Early in the 1980s, my first marriage failed. Thank God, I met Jane a year or two later and we were married in 1987 – nearly 30 years later, she still manages to cope with me and has provided me with two stepsons.
In the early nineties, I became very disillusioned with teaching; I was stale and tired and felt that my mind was slowly dying. Anxiety made me ill but Jane agreed that I should leave (1992) and retrain in computing while she became the main breadwinner.
Whilst retraining, I developed an interest in Desk Top Publishing and Databasing; two years later, in the autumn of 1994, a colleague of my wife offered me a job in a medical research team in Nottingham University – building and running a database for a nasty lung disease that was then known as Cryptogenic Fibrosing Alveolitis but has since been renamed – with comparable impenetrability – Idiopathic Pulmonary Fibrosis. ‘Cryptogenic’ and ‘Idiopathic’ mean that we don’t know what causes them but we do know that this disease kills most of the people who contract it.
The work went well and, for the next few years, Professor Richard Hubbard and others offered me employment managing their databases and, increasingly, teaching data-management to their PhD students, as and when they secured research grants. This was rather hit and miss because epidemiology is a hugely competitive area, and there are many groups chasing the same money.
In between data jobs, I taught privately and in various adult education institutions (English and computing). This culminated in an 18-month stint teaching lifers in HMP Nottingham: I had thought that this would be an opportunity for someone like myself – who had lived a privileged and sheltered life – to help struggling people but, to be honest, it almost destroyed me. Most of the men were affable enough but few had any real commitment to education (understandably, they wanted three hours out of their cells). Eventually, one of the inmates told me quietly that a couple of the other lifers would kill me as soon as look at me. It is difficult to verbalise the undercurrents at all coherently but it appears that just 2 or 3 of the men identified me as a posh boy, a middle-class do-gooder, a mealy-mouthed Christian who could walk out at the end of each stint – all were sources of hatred for a few of them. I was shocked, frightened, trapped – and, given that drug-abuse was rife in the prison, I knew that those who made the threat might become sufficiently deranged to carry it out. Since the staff often left me alone on the lifers’ landing, opportunities would be available.
Needing the work, I felt unable to leave and had to settle for being equipped with an emergency pager by the prison. I did not find this especially comforting. However, providentially, within a few days of this awful conversation, Richard Hubbard rang me and said that he had funding for three years and offered me the job of his data manager. So it was that, in Holy Week of 2000, I left prison and began full-time work in Nottingham University.

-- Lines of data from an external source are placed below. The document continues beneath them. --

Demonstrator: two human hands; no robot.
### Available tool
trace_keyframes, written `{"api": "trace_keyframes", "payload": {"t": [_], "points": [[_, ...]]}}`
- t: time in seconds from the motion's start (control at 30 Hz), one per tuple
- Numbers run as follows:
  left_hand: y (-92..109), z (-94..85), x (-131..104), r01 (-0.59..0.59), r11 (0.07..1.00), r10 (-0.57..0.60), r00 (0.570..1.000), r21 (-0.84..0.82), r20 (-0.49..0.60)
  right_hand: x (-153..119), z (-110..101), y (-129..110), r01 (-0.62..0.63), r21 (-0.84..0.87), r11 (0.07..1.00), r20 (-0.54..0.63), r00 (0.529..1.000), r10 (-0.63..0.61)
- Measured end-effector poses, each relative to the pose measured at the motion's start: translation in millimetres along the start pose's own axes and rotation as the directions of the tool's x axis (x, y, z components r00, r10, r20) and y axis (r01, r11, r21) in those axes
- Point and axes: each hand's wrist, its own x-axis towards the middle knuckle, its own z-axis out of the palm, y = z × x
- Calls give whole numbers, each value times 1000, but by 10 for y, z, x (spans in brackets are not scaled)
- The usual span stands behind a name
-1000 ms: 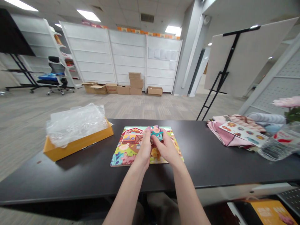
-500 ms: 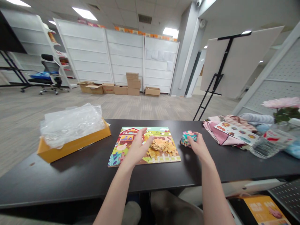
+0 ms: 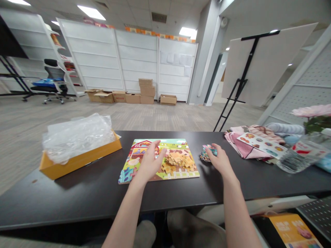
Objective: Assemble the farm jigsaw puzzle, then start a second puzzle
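A colourful farm-picture puzzle board (image 3: 129, 162) lies on the black table (image 3: 98, 193). Its right half bears a heap of tan puzzle pieces (image 3: 179, 161), plain backs up. Over the board's middle, beside this heap, my left hand (image 3: 151, 160) is open, thumb and fingers apart, with nothing in it. Right of the board, my right hand (image 3: 219, 159) is closed round a stack of puzzle pieces (image 3: 205, 155) with a teal and pink top. Its fingertips are on the stack's right side; part of the stack is behind them.
At the left stands a yellow box (image 3: 82, 162) with clear plastic wrap (image 3: 77, 137). Folded cloths (image 3: 240, 144), a sticker sheet (image 3: 261, 144) and a plastic bottle (image 3: 297, 156) lie at the right, near a pink flower (image 3: 311, 111).
My right hand has shifted slightly with the stack, whose layered edges now show more. My left hand has moved very little and stays over the board. The view has tilted slightly.
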Motion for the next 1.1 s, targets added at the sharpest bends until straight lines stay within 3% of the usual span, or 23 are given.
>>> {"api": "trace_keyframes", "payload": {"t": [0.2,0.47,0.63,0.9,1.0,1.1], "points": [[28,-19,-55,-86,989,69,988,120,139,-14,22,-1,120,-55,991,8,993,-119],[-109,37,-105,-263,930,183,938,259,296,49,-39,163,41,-133,990,-48,998,-48],[-56,16,-129,-265,912,144,921,313,361,92,-85,340,13,-198,980,-69,997,-27],[34,-4,-156,-230,911,91,921,341,379,133,-85,642,-4,-327,945,-43,999,-10],[45,-8,-155,-221,908,75,921,355,381,113,-90,651,-8,-365,931,-28,1000,-3],[31,17,-145,-224,908,85,926,354,369,80,-162,521,58,-336,940,-123,987,-105]]}}
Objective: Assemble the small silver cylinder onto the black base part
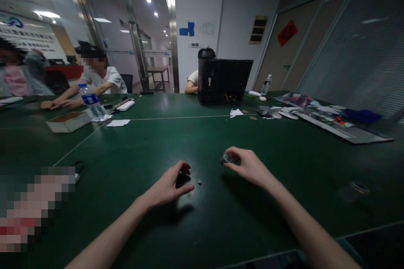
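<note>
My left hand (175,185) hovers low over the green table (176,138), fingers curved and apart, with nothing between them. Just right of its thumb, a tiny metallic piece (199,182) lies on the tabletop. To the right, my right hand (244,163) pinches a small round object (226,158), dark with a light rim, between thumb and fingers; it is blurred and I cannot make out what it is. That hand is raised above the table, its shadow below. A dark cylindrical container (355,191) stands far to the right, near my right forearm.
A pixelated item (38,206) lies at the left. Behind are an open box (67,122), a water bottle (93,103), white paper (118,122) and a black case (225,82). A cluttered board (344,128) is at the right. Several people sit across the table.
</note>
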A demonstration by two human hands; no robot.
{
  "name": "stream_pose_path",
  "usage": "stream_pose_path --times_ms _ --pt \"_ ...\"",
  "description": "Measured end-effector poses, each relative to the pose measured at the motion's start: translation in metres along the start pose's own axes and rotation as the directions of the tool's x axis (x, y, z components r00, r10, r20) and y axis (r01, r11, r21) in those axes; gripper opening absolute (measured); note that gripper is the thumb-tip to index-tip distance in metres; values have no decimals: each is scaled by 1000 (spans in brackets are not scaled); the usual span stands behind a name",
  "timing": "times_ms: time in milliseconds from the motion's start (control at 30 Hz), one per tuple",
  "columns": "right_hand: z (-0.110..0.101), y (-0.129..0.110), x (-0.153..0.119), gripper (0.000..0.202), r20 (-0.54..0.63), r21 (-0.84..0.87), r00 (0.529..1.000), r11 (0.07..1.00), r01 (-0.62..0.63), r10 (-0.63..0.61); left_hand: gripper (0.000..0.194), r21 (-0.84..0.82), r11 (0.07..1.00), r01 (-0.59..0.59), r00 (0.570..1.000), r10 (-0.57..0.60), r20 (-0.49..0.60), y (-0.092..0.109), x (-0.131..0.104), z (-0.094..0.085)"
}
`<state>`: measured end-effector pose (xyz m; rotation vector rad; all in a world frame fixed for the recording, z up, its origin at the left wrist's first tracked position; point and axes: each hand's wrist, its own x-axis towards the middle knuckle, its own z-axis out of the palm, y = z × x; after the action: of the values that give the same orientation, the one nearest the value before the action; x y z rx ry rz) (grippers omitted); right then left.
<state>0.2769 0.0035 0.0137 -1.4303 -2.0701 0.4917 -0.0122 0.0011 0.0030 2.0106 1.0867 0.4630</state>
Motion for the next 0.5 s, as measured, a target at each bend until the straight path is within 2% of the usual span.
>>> stream_pose_path --times_ms 67,100,133,233,333,400,500 --pt "-32 40 -13 22 -59 -116 980 974 -196 190 52 11 1000 6 1000 -6 1 -1 1 0" --pt "-49 63 -21 23 -118 -177 950 935 -306 289 53 15 1000 2 1000 -2 -1 -1 1 1" --pt "-65 88 -29 25 -174 -240 911 881 -407 374 54 16 1000 -2 1000 2 -6 -2 1 1" --pt "-103 162 -55 29 -332 -371 747 648 -665 576 54 10 1000 -2 1000 2 -7 -1 2 3" --pt "-121 212 -78 22 -336 -379 651 535 -755 681 53 16 1000 8 1000 -8 -6 -1 2 3" --pt "-124 229 -87 18 -331 -363 610 499 -787 720 53 27 1000 8 1000 -8 -5 -1 3 3" --pt "-124 240 -93 18 -340 -348 578 472 -810 742 53 30 1000 2 1000 -2 2 -2 2 2"
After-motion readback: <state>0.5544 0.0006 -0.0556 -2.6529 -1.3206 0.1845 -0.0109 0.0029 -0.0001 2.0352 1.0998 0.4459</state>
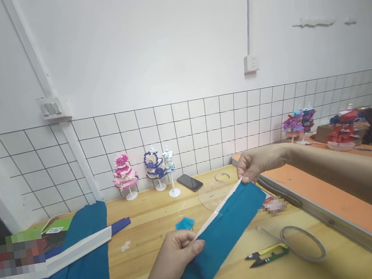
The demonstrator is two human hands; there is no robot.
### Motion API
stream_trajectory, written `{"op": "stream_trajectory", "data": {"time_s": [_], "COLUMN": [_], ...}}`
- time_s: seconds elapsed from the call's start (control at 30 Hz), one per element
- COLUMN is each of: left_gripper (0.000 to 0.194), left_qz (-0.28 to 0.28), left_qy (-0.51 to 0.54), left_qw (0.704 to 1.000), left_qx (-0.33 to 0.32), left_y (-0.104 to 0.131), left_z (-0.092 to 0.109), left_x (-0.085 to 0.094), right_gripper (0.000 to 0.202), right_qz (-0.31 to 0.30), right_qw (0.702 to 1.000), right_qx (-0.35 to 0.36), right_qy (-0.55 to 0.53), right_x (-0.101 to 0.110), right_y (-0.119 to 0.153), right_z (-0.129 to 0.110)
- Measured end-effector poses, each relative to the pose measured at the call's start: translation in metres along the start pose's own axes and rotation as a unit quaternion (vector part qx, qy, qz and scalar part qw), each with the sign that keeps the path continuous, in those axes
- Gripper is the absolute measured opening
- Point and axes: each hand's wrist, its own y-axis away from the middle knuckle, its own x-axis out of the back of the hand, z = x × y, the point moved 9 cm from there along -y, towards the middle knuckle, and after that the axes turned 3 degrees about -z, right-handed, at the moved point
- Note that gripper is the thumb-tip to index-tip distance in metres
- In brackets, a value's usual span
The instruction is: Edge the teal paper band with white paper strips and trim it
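Note:
A strip of teal fabric [225,228] with a white strip [223,203] along its upper edge is stretched between both hands. My left hand [180,254] pinches the edge near the lower middle, thumb on top. My right hand [253,166] pinches the far upper corner between thumb and fingers. Below the fabric's right part lie yellow-and-green thread snips [267,255], beside a roll of tape [303,243]. Beyond my left hand sits a small folded teal piece [185,224] on the wooden table [137,257].
Small decorated stands [125,176] and a phone [190,182] are near the wall. More teal cloth [86,270] with a white folded strip [79,249] lies left. A metal-edged orange surface [323,192] is under my right forearm.

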Motion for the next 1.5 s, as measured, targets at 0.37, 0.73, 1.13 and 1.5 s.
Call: {"op": "stream_trajectory", "data": {"time_s": [0.37, 0.73, 1.13, 1.5], "left_gripper": [0.033, 0.034, 0.030, 0.025], "left_qz": [-0.062, -0.106, -0.103, -0.014], "left_qy": [-0.015, -0.044, -0.045, -0.096], "left_qw": [0.997, 0.991, 0.990, 0.989], "left_qx": [0.044, 0.075, 0.088, 0.111], "left_y": [0.018, 0.046, 0.043, 0.015], "left_z": [0.012, 0.008, 0.006, 0.000], "left_x": [-0.009, -0.010, -0.023, 0.001], "right_gripper": [0.018, 0.023, 0.022, 0.032], "right_qz": [0.016, 0.046, 0.061, 0.004], "right_qw": [0.997, 0.996, 0.995, 0.988], "right_qx": [0.021, 0.025, 0.010, 0.013], "right_qy": [-0.074, -0.072, -0.078, -0.153], "right_x": [-0.005, 0.008, 0.018, 0.012], "right_y": [0.011, 0.014, 0.011, 0.008], "right_z": [0.002, 0.006, 0.018, 0.062]}}
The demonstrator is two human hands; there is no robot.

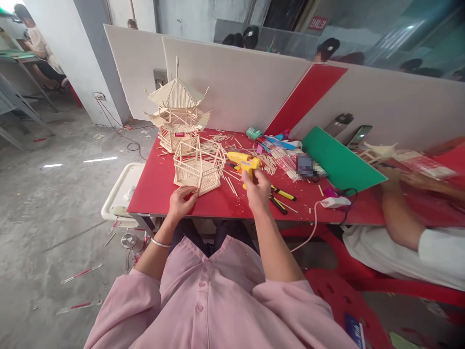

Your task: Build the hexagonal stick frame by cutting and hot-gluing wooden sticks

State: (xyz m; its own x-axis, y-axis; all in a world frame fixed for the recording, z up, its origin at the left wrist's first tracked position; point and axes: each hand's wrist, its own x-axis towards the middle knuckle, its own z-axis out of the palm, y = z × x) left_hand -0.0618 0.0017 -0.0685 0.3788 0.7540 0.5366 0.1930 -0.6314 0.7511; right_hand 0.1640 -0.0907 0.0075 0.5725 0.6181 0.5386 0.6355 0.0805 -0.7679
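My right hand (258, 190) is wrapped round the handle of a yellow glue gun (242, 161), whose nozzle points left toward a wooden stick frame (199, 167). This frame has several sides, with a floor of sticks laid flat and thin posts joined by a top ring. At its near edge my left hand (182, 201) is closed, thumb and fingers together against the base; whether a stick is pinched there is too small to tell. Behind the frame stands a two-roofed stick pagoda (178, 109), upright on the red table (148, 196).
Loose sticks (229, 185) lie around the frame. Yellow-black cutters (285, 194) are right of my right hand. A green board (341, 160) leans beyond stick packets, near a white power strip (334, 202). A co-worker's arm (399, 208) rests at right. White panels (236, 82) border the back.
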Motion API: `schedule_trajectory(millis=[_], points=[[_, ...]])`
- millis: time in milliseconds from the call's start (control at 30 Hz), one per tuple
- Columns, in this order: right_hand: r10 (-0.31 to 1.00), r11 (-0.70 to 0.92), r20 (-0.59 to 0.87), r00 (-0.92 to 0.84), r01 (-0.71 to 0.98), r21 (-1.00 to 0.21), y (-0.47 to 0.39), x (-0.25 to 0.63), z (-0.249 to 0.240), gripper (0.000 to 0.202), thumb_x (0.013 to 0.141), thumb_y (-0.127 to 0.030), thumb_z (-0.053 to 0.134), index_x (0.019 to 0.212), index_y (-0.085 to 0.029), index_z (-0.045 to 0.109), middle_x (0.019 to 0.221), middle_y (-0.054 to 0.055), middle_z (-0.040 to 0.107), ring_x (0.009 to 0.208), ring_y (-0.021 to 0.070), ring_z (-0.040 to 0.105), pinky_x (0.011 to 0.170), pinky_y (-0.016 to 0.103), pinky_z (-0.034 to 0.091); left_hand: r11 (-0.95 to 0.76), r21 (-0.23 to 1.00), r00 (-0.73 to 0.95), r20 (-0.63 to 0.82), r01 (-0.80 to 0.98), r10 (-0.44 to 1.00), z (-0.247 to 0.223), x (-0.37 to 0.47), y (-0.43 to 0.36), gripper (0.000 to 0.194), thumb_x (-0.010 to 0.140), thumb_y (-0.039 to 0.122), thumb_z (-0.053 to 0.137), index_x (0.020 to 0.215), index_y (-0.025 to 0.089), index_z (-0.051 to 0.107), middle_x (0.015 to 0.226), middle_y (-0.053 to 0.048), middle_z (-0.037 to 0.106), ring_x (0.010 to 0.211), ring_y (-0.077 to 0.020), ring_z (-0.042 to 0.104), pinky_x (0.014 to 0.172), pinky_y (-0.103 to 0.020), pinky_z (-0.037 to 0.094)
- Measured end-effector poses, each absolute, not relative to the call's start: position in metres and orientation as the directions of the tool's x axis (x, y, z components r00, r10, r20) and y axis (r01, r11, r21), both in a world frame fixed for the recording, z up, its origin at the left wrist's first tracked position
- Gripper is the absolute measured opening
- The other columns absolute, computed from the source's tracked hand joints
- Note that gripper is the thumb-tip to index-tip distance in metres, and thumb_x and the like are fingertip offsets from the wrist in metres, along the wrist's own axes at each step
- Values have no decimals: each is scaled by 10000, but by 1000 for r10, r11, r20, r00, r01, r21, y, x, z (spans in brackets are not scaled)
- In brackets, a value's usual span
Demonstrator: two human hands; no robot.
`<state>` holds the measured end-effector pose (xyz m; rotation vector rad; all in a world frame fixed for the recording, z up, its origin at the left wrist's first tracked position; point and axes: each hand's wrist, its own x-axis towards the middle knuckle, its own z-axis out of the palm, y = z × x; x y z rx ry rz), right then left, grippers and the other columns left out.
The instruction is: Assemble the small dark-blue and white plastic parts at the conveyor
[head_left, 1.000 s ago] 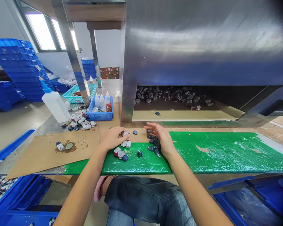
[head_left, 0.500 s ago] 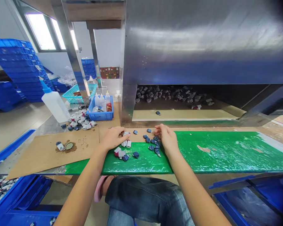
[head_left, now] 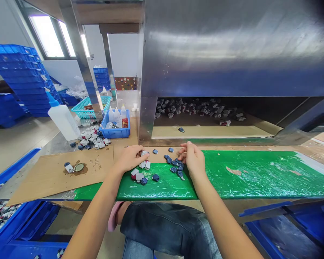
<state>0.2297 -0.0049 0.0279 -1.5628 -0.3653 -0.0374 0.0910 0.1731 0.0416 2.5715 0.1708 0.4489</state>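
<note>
My left hand is curled around small grey-and-red pieces at the edge of the green surface; some lie under its fingertips. Nearer me is a second small group of grey pieces, with a dark blue piece touching it. My right hand is raised slightly beside a cluster of dark blue pieces, its fingers loosely bent and apart, with nothing visible between them. Single blue pieces lie between the hands, one of them on the green surface.
A cardboard sheet with a bottle cap in a brown stain lies left. Behind it are a white bottle, a heap of grey pieces and a blue basket of small bottles. A metal housing stands behind, many pieces inside its opening.
My right hand has shifted slightly to the right, uncovering more of the blue cluster. My left hand has stayed in place over the grey pieces.
</note>
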Motion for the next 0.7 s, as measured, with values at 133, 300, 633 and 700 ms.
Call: schedule_trajectory(millis=[133, 300, 633, 700], points=[[239, -36, 289, 927, 306, -951, -4, 227, 29, 521, 733, -663, 389, 804, -177, 563, 670, 29, 572, 526, 156, 591, 450, 260, 451, -854, 519, 937, 282, 32, 207, 42, 91, 173, 266, 832, 404, 478, 757, 174, 588, 681, -5, 557, 632, -143, 493, 569, -258, 312], [190, -214, 366, 911, 402, -890, -9, 232, 25, 385, 787, -507, 359, 752, -192, 579, 663, 33, 577, 598, 166, 552, 515, 265, 415, -858, 513, 938, 281, 33, 204, 42, 91, 173, 275, 835, 409, 474, 762, 171, 589, 671, -5, 546, 630, -145, 485, 566, -258, 309], [455, -443, 318, 832, 521, -730, -8, 230, 25, 201, 671, -244, 491, 780, -223, 658, 677, 10, 663, 614, 184, 587, 577, 291, 404, -863, 504, 935, 286, 40, 210, 44, 91, 172, 287, 837, 415, 475, 757, 168, 598, 655, -3, 541, 621, -145, 488, 559, -251, 313], [504, -432, 337, 795, 570, -699, -7, 229, 27, 199, 627, -221, 534, 775, -226, 666, 726, 11, 669, 653, 188, 581, 624, 305, 411, -857, 513, 933, 289, 39, 215, 44, 90, 171, 273, 836, 410, 482, 781, 171, 601, 657, 0, 551, 620, -144, 495, 561, -251, 322]])
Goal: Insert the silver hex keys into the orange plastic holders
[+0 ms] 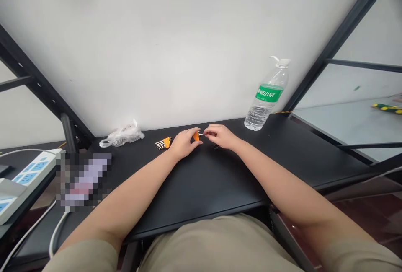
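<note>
My left hand is closed around a small orange holder, pinched between thumb and fingers. My right hand pinches a thin metal rod whose visible end meets the right side of that holder. Its exact kind is too small to tell. Beneath the right hand, slim dark rods lie on the black table. Just left of my left hand rests a second orange holder, with several metal rods fanning out to its left.
A large water bottle with a green label stands at the back right against the white wall. Crumpled clear plastic lies at the back left. A blurred-out device with a white cable and a power strip are at the left.
</note>
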`<state>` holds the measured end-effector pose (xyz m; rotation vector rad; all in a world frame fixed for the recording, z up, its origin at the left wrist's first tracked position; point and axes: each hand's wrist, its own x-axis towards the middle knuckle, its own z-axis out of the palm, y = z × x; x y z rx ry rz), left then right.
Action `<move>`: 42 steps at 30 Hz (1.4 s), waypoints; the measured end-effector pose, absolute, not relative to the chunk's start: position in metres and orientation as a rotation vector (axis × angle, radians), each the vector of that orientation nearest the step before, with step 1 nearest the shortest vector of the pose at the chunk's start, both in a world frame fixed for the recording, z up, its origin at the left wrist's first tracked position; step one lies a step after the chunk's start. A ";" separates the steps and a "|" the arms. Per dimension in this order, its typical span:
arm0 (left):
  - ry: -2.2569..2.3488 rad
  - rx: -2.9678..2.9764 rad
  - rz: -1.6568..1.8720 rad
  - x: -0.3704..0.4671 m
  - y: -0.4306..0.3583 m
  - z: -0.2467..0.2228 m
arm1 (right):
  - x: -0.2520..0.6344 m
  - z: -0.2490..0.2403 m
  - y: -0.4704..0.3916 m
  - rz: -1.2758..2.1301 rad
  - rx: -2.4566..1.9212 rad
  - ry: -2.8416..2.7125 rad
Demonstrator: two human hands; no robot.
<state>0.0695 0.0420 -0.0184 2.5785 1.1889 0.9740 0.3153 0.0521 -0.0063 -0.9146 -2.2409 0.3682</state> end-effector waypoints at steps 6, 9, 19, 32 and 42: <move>1.212 2.580 0.984 0.068 0.042 -0.018 | 0.310 -0.009 0.050 0.385 -0.851 -2.213; 1.213 2.577 0.990 0.068 0.041 -0.017 | 0.310 -0.011 0.052 0.339 -0.872 -2.180; 1.214 2.622 1.002 0.069 0.040 -0.018 | 0.311 -0.014 0.054 0.298 -0.873 -2.222; 1.219 2.670 0.929 0.069 0.039 -0.018 | 0.312 -0.009 0.048 0.351 -0.863 -2.197; 1.223 2.631 0.956 0.071 0.038 -0.016 | 0.314 -0.008 0.050 0.367 -0.872 -2.180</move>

As time went on, more and more interest was shown in our field (‘large-numbers’ epidemiology) and, as more studies were mooted, more money became available and, miraculously, a three-year job became permanent. I became a Senior Research Fellow, running The Health Improvement Network (THIN) in Nottingham University – a research database containing some 4 billion rows of data, built and run in SQL Server. This necessitated teaching myself SQL programming since everyone else in the team was a medic or/and a statistician and didn’t have a clue about SQL. Thankfully, I managed to sort out the programming algebra, and THIN took off. Eventually, I worked with Richard until 2012, publishing 40 or 50 papers. If you are interested to see the kind of work we were doing, just use Google Scholar to query Hubbard R + Smith C + University of Nottingham and a representative cross-section of our work will show up.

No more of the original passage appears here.